To do:
Start to finish, return the listing exactly as written.

Source data:

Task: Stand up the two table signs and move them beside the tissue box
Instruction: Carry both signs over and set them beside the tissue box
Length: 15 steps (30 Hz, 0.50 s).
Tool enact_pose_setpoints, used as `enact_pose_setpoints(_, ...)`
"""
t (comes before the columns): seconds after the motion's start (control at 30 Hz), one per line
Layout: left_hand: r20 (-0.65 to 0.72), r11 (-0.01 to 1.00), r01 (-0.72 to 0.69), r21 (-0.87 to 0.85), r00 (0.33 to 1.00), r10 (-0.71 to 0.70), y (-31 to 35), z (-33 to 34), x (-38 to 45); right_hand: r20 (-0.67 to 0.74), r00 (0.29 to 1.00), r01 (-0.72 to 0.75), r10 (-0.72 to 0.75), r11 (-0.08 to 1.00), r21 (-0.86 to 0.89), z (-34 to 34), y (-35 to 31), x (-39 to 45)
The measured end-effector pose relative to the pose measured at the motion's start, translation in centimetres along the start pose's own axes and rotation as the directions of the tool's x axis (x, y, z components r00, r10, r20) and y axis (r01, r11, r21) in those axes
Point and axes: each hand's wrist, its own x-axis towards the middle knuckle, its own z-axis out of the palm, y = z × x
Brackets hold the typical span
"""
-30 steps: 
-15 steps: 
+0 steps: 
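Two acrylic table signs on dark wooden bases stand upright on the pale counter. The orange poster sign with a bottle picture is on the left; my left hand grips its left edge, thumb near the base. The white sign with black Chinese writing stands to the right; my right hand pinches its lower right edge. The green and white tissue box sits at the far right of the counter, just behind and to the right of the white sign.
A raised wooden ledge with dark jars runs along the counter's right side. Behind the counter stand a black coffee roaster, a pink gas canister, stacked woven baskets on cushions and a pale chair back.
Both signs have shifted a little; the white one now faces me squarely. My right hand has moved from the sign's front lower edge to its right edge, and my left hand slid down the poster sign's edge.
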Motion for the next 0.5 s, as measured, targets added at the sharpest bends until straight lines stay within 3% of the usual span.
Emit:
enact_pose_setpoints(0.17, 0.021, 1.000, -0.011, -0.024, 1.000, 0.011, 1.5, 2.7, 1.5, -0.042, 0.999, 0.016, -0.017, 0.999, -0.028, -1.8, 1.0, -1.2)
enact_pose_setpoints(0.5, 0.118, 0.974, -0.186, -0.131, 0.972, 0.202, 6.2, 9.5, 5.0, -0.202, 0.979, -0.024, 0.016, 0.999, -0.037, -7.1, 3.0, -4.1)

Your response:
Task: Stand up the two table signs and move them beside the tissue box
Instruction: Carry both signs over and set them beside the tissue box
Length: 15 steps (30 Hz, 0.50 s).
Tool enact_pose_setpoints, used as `enact_pose_setpoints(_, ...)`
"""
t (comes before the columns): seconds after the motion's start (control at 30 Hz), one per line
Layout: left_hand: r20 (-0.65 to 0.72), r11 (-0.01 to 1.00), r01 (-0.72 to 0.69), r21 (-0.87 to 0.85), r00 (0.33 to 1.00), r10 (-0.71 to 0.70), y (-31 to 35), z (-33 to 34), x (-38 to 45); right_hand: r20 (-0.67 to 0.74), r00 (0.29 to 1.00), r01 (-0.72 to 0.75), r10 (-0.72 to 0.75), r11 (-0.08 to 1.00), r21 (-0.86 to 0.89), z (-34 to 34), y (-35 to 31), x (-39 to 45)
The measured end-effector pose relative to the pose measured at the motion's start, translation in centimetres along the start pose's own axes and rotation as the directions of the tool's x axis (x, y, z components r00, r10, r20) and y axis (r01, r11, r21) in those axes
Point and axes: each hand's wrist, its own x-axis towards the middle knuckle, its own z-axis out of the palm, y = z × x
Brackets hold the typical span
"""
-30 steps: 
-15 steps: 
+0 steps: 
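Two acrylic table signs on dark wooden bases stand upright on the pale counter. The orange poster sign with a bottle picture is on the left; my left hand grips its left edge, thumb near the base. The white sign with black Chinese writing stands to the right; my right hand pinches its lower right edge. The green and white tissue box sits at the far right of the counter, just behind and to the right of the white sign.
A raised wooden ledge with dark jars runs along the counter's right side. Behind the counter stand a black coffee roaster, a pink gas canister, stacked woven baskets on cushions and a pale chair back.
Both signs have shifted a little; the white one now faces me squarely. My right hand has moved from the sign's front lower edge to its right edge, and my left hand slid down the poster sign's edge.
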Motion for the next 0.5 s, as measured, targets added at the sharpest bends until straight lines stay within 3% of the usual span.
Emit:
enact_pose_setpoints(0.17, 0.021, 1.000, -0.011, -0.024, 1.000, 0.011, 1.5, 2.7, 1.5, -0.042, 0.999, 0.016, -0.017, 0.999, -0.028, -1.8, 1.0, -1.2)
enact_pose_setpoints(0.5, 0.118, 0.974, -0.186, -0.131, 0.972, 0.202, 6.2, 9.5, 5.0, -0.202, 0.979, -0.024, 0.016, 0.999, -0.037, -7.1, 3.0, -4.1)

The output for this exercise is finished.